=== Provided material ===

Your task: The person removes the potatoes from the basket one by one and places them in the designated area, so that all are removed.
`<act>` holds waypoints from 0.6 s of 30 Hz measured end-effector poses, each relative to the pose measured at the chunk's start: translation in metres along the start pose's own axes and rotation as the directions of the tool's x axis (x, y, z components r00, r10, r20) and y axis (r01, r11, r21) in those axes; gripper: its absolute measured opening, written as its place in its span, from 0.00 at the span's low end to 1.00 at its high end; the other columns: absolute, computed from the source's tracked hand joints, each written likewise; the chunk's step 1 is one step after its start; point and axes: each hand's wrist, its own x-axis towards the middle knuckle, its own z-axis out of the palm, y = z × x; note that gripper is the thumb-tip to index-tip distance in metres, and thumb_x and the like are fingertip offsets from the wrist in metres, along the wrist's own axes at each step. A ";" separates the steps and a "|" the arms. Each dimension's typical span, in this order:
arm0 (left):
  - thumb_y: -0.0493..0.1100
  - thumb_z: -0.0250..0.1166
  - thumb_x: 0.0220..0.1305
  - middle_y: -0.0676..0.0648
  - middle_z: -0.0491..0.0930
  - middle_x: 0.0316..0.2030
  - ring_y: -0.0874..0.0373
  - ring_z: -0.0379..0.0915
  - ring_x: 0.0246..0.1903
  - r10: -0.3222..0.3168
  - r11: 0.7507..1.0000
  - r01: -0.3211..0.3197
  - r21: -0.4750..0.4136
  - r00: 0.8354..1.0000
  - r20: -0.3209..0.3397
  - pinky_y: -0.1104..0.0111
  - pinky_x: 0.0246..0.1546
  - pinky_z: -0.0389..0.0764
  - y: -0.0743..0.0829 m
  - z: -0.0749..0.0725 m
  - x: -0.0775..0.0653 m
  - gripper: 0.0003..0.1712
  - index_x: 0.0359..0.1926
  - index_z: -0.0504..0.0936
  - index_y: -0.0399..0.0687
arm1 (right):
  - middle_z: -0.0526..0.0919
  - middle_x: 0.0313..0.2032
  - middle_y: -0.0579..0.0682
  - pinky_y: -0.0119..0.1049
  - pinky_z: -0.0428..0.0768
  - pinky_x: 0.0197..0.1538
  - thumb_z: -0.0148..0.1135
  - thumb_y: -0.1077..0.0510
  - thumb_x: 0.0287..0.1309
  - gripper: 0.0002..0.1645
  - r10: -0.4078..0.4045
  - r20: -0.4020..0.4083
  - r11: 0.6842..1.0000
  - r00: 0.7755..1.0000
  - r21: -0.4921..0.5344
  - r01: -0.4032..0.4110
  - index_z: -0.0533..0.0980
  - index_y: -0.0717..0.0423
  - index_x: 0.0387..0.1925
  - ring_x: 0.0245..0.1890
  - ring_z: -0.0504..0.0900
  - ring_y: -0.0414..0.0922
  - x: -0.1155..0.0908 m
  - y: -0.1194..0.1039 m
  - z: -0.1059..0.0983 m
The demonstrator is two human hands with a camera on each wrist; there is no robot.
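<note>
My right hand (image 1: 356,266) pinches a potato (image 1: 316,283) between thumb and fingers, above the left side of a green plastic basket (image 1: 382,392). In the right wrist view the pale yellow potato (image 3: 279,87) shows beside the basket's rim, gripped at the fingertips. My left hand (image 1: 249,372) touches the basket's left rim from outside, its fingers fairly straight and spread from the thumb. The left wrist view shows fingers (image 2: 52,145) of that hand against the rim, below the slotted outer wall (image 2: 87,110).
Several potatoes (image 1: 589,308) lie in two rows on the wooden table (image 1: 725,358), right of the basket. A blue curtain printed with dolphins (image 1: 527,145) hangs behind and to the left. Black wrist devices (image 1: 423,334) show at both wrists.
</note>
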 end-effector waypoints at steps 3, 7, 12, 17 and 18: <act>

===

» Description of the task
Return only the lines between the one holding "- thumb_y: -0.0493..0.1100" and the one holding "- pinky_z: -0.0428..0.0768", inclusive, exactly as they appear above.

» Output for this task
  - thumb_y: -0.0493..0.1100
  - thumb_z: -0.0250..0.1166
  - thumb_x: 0.0220..0.1305
  - middle_y: -0.0676..0.0648
  - middle_z: -0.0491..0.0930
  - middle_x: 0.0316..0.2030
  - ring_y: -0.0874..0.0373
  - ring_z: -0.0379..0.0915
  - ring_x: 0.0246..0.1903
  - r10: -0.3222..0.3168
  - r11: 0.7507..1.0000
  - r01: -0.3211..0.3197
  - r21: -0.4750..0.4136
  - r00: 0.8354..1.0000
  - r20: -0.3209..0.3397
  - pinky_y: -0.1104..0.0111
  - pinky_x: 0.0246..0.1546
  - pinky_z: -0.0389..0.0764
  - y: -0.0743..0.0829 m
  - z: -0.0749..0.0725 m
  - x: -0.0775..0.0653 m
  - gripper: 0.0003..0.1712
  - index_x: 0.0359..0.1926
  - index_z: -0.0504..0.0936
  - index_y: -0.0399..0.0687
arm1 (right):
  - middle_z: -0.0526..0.0919
  - middle_x: 0.0313..0.2032
  - middle_y: -0.0579..0.0682
  - pinky_y: -0.0119..0.1049
  - pinky_z: -0.0428..0.0768

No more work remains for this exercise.